И вдруг, как удар грома в ясный день, точно с неба, свалилось письмо от издателя, предлагавшего напечатать его роман на обычных условиях фирмы для начинающих и неизвестных авторов: восемьдесят фунтов, уплачиваемых по напечатании. Это сразу разбудило Джойса и вывело его из оцепенения. Всю ночь он не мог уснуть и бродил по полям, по росистой траве, под яркими африканскими звездами, чувствуя, как кровь снова закипает в его жилах. Быть может, он нашел свое призвание, которое даст ему и деньги, и подходящую работу, и право, наконец, снова занять свое место среди цивилизованных людей. На заре он вернулся домой, изнемогая от усталости, но с головой, полной самых смелых планов. А на другой же вечер, покончив дневную работу, зажег крохотную коптящую лампочку и засел за новую повесть, план которой наполовину уже был разработан вскоре после смерти Нокса. Первую он продал за восемьдесят фунтов, как предложил издатель.

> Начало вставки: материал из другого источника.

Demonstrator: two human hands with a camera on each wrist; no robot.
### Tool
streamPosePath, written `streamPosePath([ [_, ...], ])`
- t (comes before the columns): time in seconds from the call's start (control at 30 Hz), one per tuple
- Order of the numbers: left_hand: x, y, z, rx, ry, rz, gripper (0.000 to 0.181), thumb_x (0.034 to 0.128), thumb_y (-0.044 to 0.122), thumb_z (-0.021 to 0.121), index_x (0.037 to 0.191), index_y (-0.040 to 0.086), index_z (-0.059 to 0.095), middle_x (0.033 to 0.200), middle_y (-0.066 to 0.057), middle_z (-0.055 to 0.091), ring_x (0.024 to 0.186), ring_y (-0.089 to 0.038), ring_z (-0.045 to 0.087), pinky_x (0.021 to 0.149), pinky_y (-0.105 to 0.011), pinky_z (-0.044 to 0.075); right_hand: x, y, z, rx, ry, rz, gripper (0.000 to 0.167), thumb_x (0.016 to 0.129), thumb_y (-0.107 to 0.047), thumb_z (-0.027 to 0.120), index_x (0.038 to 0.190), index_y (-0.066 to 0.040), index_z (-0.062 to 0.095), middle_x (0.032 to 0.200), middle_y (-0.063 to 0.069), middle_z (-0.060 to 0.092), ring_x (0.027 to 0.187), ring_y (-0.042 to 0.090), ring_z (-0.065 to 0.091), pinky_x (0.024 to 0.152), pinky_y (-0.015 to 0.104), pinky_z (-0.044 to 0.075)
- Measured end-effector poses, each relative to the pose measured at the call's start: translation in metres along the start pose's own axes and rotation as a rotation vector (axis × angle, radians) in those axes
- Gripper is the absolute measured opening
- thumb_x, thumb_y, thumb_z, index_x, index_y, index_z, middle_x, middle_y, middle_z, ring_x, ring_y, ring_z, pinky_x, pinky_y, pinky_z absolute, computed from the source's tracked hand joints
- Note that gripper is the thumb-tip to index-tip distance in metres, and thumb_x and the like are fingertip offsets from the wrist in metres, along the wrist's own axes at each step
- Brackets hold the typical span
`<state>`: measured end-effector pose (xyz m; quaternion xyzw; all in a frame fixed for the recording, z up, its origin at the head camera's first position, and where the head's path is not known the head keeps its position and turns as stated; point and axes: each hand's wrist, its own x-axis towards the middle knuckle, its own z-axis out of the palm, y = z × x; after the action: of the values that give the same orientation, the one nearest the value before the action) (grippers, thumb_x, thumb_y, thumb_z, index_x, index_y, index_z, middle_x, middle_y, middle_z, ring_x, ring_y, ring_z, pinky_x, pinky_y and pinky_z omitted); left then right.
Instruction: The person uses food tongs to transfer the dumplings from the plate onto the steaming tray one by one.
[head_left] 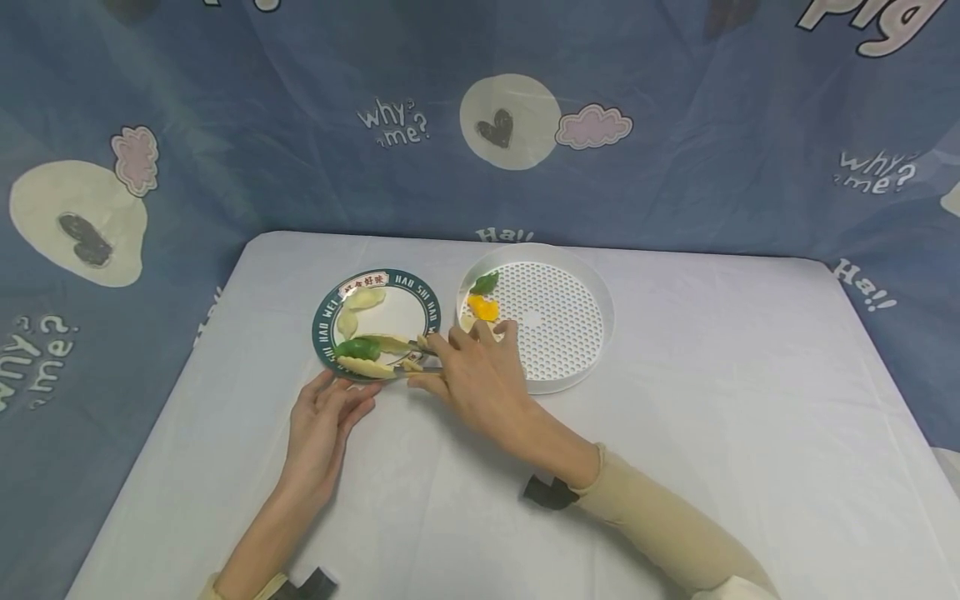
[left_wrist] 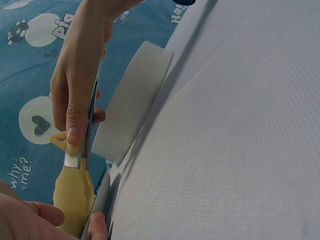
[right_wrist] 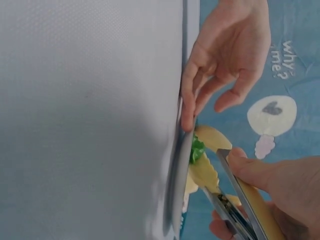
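Note:
My right hand (head_left: 483, 379) grips a pair of tongs (right_wrist: 250, 200) with metal arms and pale yellow scalloped tips. Those tips reach over the plate (head_left: 408, 287), white with a dark green lettered rim, and stand on either side of a green dumpling-shaped piece (head_left: 358, 348). Whether they touch it, I cannot tell. Pale dumpling-shaped pieces (head_left: 365, 298) lie farther back on the plate. At the near rim, my left hand (head_left: 318, 429) touches the plate's edge with its fingers; its thumb stands apart from the rim in the right wrist view.
Right of the plate stands a round white tray (head_left: 555, 312) with a perforated base. Along its left side lie a green piece (head_left: 485, 283), a yellow piece (head_left: 483, 308) and a pale one partly behind my right hand. A white cloth covers the table (head_left: 712, 400); a blue printed curtain (head_left: 675, 183) hangs behind.

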<state>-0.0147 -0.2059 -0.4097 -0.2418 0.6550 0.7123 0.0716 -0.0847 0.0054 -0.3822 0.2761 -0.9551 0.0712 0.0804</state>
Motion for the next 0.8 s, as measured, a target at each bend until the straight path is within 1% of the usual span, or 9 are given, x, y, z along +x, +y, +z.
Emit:
streamPosePath([
  [0.1,0.0,0.0,0.0,0.004,0.002,-0.001,0.078,0.1122,0.01,0.041,0.173,0.01,-0.007,0.178,-0.017,0.02,0.12,0.003,0.065,0.114,-0.013,0.057,-0.002,0.001,-0.003,0.005,0.002,0.002,0.057,0.1,-0.071,0.058,0.138,-0.03,0.069,0.11,-0.003,0.077,0.104,0.028,0.068,0.098,0.057,0.051],
  [0.2,0.0,0.0,0.001,0.01,0.005,-0.003,0.078,0.1121,0.01,0.042,0.173,0.01,-0.006,0.178,-0.017,0.021,0.121,0.003,0.065,0.114,-0.013,0.058,-0.003,0.003,-0.007,0.025,0.004,0.009,0.056,0.1,-0.07,0.059,0.137,-0.03,0.07,0.109,-0.003,0.077,0.105,0.029,0.068,0.097,0.056,0.05],
  [0.4,0.001,0.0,0.001,-0.011,0.008,-0.01,0.079,0.1114,0.009,0.043,0.173,0.011,-0.006,0.179,-0.015,0.019,0.118,0.005,0.066,0.113,-0.013,0.058,-0.006,0.011,-0.015,0.031,-0.02,0.03,0.055,0.1,-0.071,0.058,0.129,-0.026,0.071,0.1,-0.003,0.073,0.105,0.029,0.064,0.097,0.058,0.049],
  [0.43,0.001,0.0,0.0,-0.014,0.008,-0.009,0.079,0.1114,0.009,0.043,0.173,0.011,-0.006,0.179,-0.015,0.019,0.117,0.005,0.067,0.114,-0.013,0.058,-0.006,0.013,-0.017,0.032,-0.024,0.034,0.055,0.1,-0.071,0.057,0.13,-0.026,0.071,0.1,-0.002,0.073,0.106,0.029,0.064,0.097,0.058,0.049],
  [0.57,0.001,-0.001,0.0,-0.007,-0.002,0.003,0.079,0.1115,0.009,0.042,0.173,0.01,-0.007,0.178,-0.016,0.02,0.12,0.004,0.066,0.115,-0.013,0.057,-0.009,0.02,-0.023,0.027,-0.036,0.063,0.059,0.1,-0.073,0.056,0.134,-0.027,0.069,0.109,-0.002,0.076,0.108,0.029,0.062,0.096,0.058,0.048],
  [0.67,0.001,-0.002,0.0,-0.006,-0.009,0.009,0.079,0.1115,0.008,0.041,0.173,0.009,-0.008,0.177,-0.017,0.021,0.122,0.002,0.065,0.116,-0.013,0.057,-0.012,0.026,-0.027,0.018,-0.036,0.082,0.061,0.099,-0.075,0.054,0.133,-0.027,0.07,0.111,-0.001,0.077,0.108,0.029,0.063,0.096,0.057,0.048],
  [0.8,0.001,-0.002,0.0,-0.016,-0.01,0.008,0.079,0.1112,0.008,0.042,0.173,0.009,-0.008,0.178,-0.017,0.021,0.123,0.002,0.065,0.116,-0.014,0.057,-0.015,0.032,-0.032,0.029,-0.024,0.096,0.062,0.098,-0.075,0.056,0.133,-0.025,0.071,0.108,0.0,0.075,0.107,0.03,0.064,0.098,0.06,0.049],
])
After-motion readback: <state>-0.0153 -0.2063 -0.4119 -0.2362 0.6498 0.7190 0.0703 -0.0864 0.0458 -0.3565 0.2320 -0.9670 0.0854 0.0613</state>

Но с каждым днем тоска по родине росла и, наконец, вылилась в форму определенного решения. Однажды он оседлал пони и поехал к доброму самаритянину, который ходил за ним во время болезни. Фермер, крепколобый шотландец, недоверчиво покачал головой, когда Джойс развил ему свой план.
— Напрасно вы это задумали. Лучше откупитесь от Вильсона и хозяйничайте сами. Наживите сперва денег, а там, через несколько лет, можете и уехать.
— Да ведь вся прибыль от хозяйства почти целиком уходит на улучшение и доставку продуктов, — возразил Джойс. — Тут не на чем разжиться — впору сытым быть.
— Это потому, что вы не так беретесь за работу. Будь это моя земля, мне бы она скоро стала приносить доход.
— Потому что вы настоящий хозяин, а я нет. Если б даже я хотел научиться, у Вильсона многому не научишься, а меня тянет домой, на родину.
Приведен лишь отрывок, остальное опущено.